Morton Digital

2026-05-17 · 8 min read

Kentucky Government Website Accessibility: DOJ Title II Compliance for Louisville, Lexington, and the April 2027 Deadline

Kentucky state capitol building in Frankfort representing government digital accessibility obligations across Kentucky localities

# Kentucky Government Website Accessibility: DOJ Title II Compliance for Louisville, Lexington, and the April 2027 Deadline

Kentucky's counties, municipalities, transit authorities, and state government entities are all public entities covered by Title II of the Americans with Disabilities Act. The DOJ's 2024 Final Rule made that obligation concrete: WCAG 2.1 Level AA conformance, with a hard federal deadline of April 26, 2027 for entities serving populations of 50,000 or more, and April 26, 2028 for smaller ones.
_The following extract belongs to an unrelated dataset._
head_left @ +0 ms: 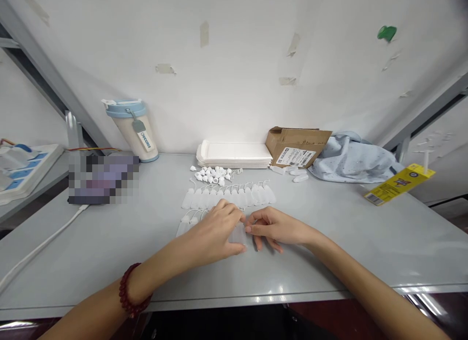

There is no Kentucky exemption and no local ordinance that overrides the federal rule. The standard that applies to Louisville Metro applies to Lexington. The deadline for Warren County is the same as the deadline for Kenton County.

This post covers who is covered, the compliance deadlines across Kentucky's major jurisdictions, the failure patterns most common in Kentucky government digital properties, the enforcement picture specific to Kentucky, and what a compliance program looks like with roughly eleven months until the April 2027 deadline.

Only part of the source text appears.